Employee Assistance Program (EAP)
Some employers make an Employee Assistance Program (EAP) available to their employees and their family members. EAP’s are a pre-paid benefit of employment and typically do not have any co-payments or other out-of-pocket expenses. Normally, EAPs offer anywhere from 3-10 visits per family member. Most EAP’s require the employee get a pre-authorization number from the EAP carrier before seeing the counselor. If you have this benefit available to you, please check with your Human Resources Department for the name and contact number for the EAP.
In Network Behavioral Health/Medical Care Coverage
The behavioral health/medical care coverage provided by your health insurance carrier is available to you and other other family members you are paying for; as a result you are considered members covered under your policy. Please be aware that by using your insurance carrier you are allowing me to make a diagnosis and to report my findings to them. This information becomes a permanent part of your files and may have an impact on your future endeavors. If this arrangement is not to your satisfaction or not in your best interest in any way, please discuss it with me during our first visit.

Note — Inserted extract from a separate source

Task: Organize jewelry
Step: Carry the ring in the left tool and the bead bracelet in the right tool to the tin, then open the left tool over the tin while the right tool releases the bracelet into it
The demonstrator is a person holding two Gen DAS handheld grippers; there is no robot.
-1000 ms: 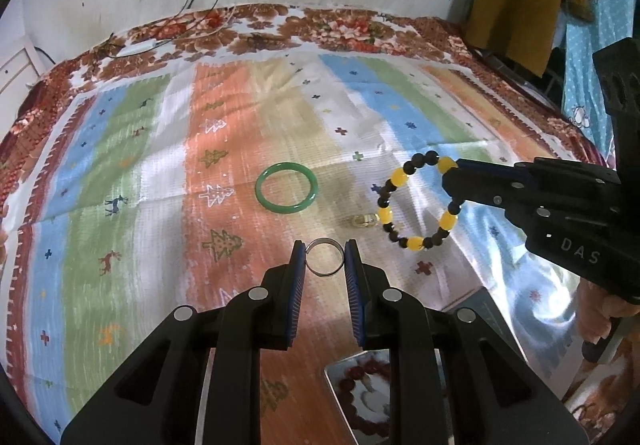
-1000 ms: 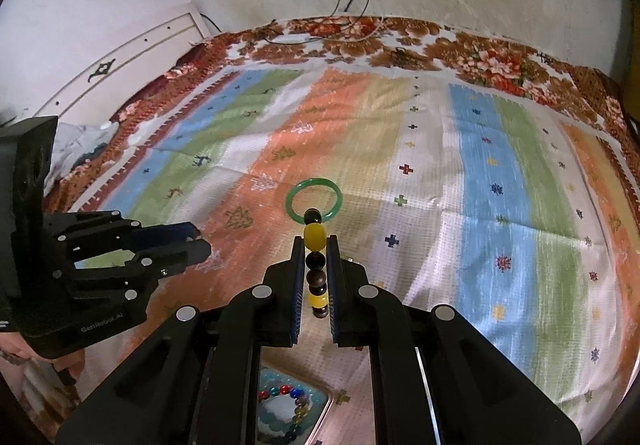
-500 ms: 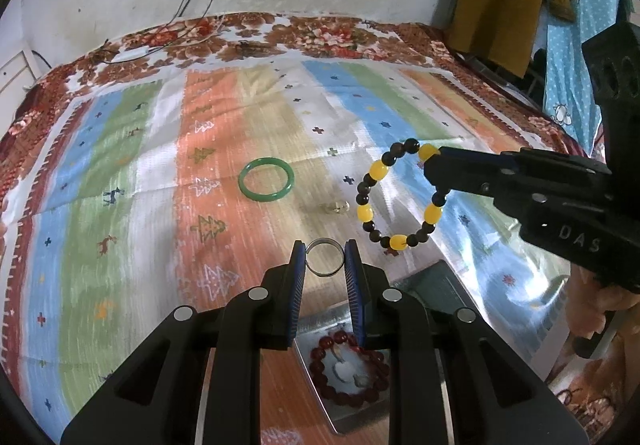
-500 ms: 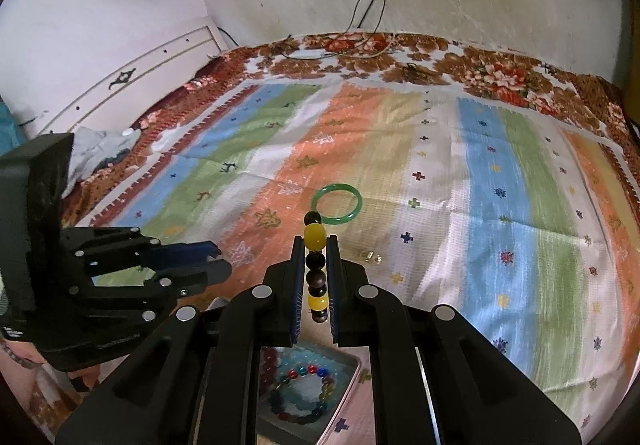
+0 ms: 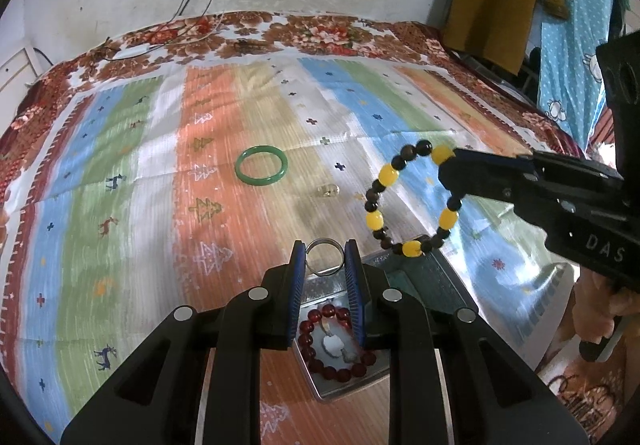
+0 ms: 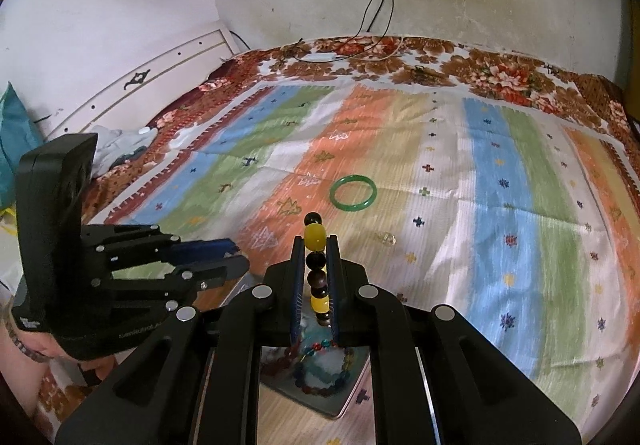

These benefits normally have a co-payment between $15-$50, while others have a co-insurance amount and a deductible instead of a co-payment. Please call my office assistant at 602-620-5507 for assistance in clarifying your benefits and charges.
Out of Network Behavioral Health Coverage
If I am not a provider with your specific health insurance carrier, I can still provide counseling services as an out-of-network provider, so it is important to find out if you have out-of-network benefits available and your financial responsibility. Another option that is sometimes available is for me to contact your insurance carrier and enter into a Single Case Agreement, while I become a member of the network. Please check with your behavioral health insurance carrier for options available.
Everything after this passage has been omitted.